Anna Thorvaldsdottir est l’une des plus intéressantes voix de la musique contemporaine. L’Islandaise est une sorte de Björk de la musique savante d’aujourd’hui. Elle défie les conventions et sait demeurer accessible malgré une originalité frondeuse qui n’offre aucune excuse. Il y a quelque chose de Gorecki/Vasks rencontrant George Crumb dans sa musique.
À l’image de son pays natal, la musique de Thorvaldsdottir possède une qualité viscéralement minérale, brute et solide, mais étrangement séduisante. La douceur et la poésie des aurores boréales enveloppant l’implacabilité d’un décor aride et dénudé.
Découvrez la personnalité d’Anna Thorvaldsdottir dans une entrevue :
Ce quatuor à cordes, nommé Enigma, le premier de la compositrice, est un exercice impressionnant. Près de trente minutes de longues phrases soutenues d’une infinie mélancolie. Celles-ci soutiennent les cliquetis de pizzicati, de sonorités col legno (ce qui veut dire frapper les cordes avec le bois de l’archet) et d’autres techniques contemporaines pour cordes.

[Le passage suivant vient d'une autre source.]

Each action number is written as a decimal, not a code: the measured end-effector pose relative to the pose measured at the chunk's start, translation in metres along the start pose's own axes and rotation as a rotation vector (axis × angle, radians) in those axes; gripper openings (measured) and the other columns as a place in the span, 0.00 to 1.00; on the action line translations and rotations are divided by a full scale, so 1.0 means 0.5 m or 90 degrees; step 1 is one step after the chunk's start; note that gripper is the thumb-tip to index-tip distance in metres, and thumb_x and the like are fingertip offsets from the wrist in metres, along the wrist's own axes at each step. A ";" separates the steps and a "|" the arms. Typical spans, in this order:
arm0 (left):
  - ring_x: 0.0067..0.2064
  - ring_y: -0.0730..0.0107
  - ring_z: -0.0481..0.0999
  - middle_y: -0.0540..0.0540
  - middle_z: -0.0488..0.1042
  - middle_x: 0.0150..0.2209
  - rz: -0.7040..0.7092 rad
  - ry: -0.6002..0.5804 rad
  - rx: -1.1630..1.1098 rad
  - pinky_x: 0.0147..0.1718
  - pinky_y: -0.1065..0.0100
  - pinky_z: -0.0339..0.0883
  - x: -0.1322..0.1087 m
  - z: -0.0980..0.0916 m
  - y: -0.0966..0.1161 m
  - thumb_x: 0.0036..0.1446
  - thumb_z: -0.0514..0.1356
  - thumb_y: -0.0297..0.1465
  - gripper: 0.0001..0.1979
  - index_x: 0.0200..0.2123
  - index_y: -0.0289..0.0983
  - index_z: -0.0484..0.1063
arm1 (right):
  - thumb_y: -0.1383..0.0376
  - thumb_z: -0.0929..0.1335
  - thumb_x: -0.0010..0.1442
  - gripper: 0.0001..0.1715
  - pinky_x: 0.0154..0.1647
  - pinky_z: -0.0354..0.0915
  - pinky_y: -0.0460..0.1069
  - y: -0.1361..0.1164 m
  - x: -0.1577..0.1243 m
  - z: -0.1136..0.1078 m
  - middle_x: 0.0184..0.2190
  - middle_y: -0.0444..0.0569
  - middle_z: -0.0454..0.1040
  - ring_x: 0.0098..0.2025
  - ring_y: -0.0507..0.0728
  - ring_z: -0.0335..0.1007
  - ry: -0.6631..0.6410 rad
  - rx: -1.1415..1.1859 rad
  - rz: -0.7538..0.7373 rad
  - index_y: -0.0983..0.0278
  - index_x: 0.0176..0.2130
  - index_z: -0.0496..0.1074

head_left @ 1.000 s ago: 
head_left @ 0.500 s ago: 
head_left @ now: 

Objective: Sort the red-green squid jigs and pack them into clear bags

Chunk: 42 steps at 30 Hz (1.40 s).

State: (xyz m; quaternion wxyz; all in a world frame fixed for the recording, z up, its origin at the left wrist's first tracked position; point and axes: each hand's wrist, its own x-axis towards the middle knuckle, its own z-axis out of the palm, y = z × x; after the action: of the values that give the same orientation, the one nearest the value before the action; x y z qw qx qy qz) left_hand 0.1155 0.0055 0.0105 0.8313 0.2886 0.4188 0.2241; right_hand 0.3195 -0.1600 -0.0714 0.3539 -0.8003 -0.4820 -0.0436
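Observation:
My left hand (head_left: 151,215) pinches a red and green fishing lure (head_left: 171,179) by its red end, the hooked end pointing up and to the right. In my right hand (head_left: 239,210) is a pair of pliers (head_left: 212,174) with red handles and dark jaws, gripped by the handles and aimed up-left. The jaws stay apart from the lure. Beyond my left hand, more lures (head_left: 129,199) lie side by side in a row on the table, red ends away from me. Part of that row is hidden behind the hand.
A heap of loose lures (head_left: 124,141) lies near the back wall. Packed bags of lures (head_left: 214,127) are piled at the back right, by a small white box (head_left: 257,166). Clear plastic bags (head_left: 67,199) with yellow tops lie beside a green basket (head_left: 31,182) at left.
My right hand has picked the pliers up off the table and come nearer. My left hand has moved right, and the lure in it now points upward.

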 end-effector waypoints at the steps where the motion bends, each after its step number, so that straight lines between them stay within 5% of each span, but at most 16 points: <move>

Le tapis sonore du 1er mouvement est ainsi criblé de textures mouchetées et piquantes comme autant de dards éparpillés.
Le 2e mouvement est grinçant, ses harmonies mal aisées se frottant avec peine, comme un mécanisme rouillé d’un âge infini. Laa proximité chromatique exprime le manque d’aisance du mécanisme.
Dans le 3e mouvement, on perçoit toujours ce malaise, cette grisaille, mais elle est allégée un tant soit peu. Les aiguillons du 1er mouvement se font plus rares, le dialogue musical se transforme en mélodie mystérieuse évoquant les échos d’une ère longtemps disparue, mais dont les traces furtives, élimées, se manifestent doucement tel un sursaut du subconscient.
Le Spektral Quartet est ici l’excellent complice d’une création de haute stature qui confirme le statut international et important de cette compositrice islandaise fascinante.